Requirement: Could you write out the opening lines of the data, word for word, stopping after the line that contains "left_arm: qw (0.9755"?

Saved entries:
====

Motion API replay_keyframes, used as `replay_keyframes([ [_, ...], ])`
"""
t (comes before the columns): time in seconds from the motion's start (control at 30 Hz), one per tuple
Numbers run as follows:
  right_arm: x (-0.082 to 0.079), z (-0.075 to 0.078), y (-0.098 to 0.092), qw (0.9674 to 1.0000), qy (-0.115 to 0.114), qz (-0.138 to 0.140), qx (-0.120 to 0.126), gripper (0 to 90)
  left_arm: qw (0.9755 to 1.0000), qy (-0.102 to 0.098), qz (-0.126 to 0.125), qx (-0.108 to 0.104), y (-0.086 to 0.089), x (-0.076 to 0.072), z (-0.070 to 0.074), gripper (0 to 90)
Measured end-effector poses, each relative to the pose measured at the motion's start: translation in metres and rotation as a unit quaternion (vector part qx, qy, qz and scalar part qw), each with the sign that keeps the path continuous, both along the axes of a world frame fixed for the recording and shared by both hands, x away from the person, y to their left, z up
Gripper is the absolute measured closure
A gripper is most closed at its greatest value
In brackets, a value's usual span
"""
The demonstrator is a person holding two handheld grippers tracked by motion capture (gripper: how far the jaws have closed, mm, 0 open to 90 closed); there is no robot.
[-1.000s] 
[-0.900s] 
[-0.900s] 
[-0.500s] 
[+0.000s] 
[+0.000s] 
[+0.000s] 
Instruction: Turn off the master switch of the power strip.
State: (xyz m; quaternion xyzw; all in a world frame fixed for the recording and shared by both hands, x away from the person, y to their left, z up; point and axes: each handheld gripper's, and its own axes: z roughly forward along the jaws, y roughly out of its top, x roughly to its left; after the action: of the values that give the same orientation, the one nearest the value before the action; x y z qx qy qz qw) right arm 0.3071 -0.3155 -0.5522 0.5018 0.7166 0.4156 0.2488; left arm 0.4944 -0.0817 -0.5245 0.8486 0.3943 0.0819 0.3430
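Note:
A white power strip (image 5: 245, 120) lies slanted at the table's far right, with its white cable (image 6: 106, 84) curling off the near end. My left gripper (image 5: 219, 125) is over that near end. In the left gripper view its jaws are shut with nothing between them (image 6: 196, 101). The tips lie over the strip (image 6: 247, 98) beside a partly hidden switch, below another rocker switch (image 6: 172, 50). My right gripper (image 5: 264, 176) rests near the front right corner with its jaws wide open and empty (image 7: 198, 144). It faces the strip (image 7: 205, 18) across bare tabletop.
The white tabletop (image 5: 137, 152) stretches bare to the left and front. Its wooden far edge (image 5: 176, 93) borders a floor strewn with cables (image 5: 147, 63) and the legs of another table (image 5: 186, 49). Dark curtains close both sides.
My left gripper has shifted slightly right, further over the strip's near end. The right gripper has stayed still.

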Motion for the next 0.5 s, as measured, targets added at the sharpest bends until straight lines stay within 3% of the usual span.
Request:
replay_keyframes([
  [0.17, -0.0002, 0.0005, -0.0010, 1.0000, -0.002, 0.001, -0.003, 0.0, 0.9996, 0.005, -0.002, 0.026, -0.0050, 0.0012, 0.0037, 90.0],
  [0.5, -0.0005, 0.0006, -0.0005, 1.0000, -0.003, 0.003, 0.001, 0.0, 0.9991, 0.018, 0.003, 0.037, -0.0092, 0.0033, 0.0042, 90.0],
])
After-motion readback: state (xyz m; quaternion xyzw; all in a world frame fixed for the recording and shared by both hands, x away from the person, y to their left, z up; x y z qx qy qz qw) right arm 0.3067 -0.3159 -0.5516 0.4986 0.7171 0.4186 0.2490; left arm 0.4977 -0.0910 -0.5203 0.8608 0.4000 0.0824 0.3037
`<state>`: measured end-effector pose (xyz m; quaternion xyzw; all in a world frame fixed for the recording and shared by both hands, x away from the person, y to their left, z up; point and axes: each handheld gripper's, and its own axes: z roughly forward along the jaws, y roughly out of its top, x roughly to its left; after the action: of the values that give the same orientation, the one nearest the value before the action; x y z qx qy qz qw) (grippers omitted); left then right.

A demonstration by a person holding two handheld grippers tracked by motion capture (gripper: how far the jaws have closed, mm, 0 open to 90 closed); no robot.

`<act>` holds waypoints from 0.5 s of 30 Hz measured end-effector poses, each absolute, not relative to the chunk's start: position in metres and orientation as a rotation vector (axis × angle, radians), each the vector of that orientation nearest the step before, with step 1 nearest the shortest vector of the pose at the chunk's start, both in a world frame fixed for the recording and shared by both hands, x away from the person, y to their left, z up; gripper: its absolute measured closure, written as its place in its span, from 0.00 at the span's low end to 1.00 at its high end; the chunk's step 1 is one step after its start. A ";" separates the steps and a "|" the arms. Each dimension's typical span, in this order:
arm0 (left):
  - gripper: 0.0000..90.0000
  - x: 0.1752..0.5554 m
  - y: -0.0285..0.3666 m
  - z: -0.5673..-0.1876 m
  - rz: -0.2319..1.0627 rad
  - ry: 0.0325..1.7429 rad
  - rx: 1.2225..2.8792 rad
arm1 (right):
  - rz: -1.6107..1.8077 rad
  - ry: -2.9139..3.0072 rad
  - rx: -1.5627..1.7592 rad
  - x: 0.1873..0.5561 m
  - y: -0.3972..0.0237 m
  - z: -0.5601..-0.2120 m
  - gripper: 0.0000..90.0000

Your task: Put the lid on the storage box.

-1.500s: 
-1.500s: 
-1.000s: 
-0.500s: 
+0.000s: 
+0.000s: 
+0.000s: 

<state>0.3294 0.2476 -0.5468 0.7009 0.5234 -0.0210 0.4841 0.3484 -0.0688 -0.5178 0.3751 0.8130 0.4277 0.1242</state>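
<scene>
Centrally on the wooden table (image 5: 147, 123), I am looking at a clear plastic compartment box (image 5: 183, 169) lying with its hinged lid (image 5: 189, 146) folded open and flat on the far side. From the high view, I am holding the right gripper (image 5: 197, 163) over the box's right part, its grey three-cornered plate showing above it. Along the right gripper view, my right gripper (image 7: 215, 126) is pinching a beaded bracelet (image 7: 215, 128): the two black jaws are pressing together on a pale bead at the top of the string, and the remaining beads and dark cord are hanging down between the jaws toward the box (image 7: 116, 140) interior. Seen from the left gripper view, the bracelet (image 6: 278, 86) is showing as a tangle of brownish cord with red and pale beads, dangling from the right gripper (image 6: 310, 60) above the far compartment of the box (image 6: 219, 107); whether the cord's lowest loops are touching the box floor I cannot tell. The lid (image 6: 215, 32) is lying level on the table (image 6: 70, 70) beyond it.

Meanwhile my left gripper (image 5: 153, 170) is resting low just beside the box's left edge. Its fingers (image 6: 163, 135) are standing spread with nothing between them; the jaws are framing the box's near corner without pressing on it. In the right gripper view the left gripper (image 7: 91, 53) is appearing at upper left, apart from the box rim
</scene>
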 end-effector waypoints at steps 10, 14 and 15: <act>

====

Output for this exercise:
Motion API replay_keyframes, used as `replay_keyframes([ [_, ...], ])`
"""
t (comes before the columns): time in seconds from the motion's start (control at 30 Hz), one per tuple
Numbers run as follows:
  right_arm: x (-0.082 to 0.079), z (-0.075 to 0.078), y (-0.098 to 0.092), qw (0.9674 to 1.0000), qy (-0.115 to 0.114), qz (-0.138 to 0.140), qx (-0.120 to 0.126), gripper (0 to 90)
  left_arm: qw (0.9755 to 1.0000), qy (-0.102 to 0.098), qz (-0.126 to 0.125), qx (-0.108 to 0.104), y (-0.086 to 0.089), x (-0.076 to 0.072), z (-0.070 to 0.074), gripper (0 to 90)

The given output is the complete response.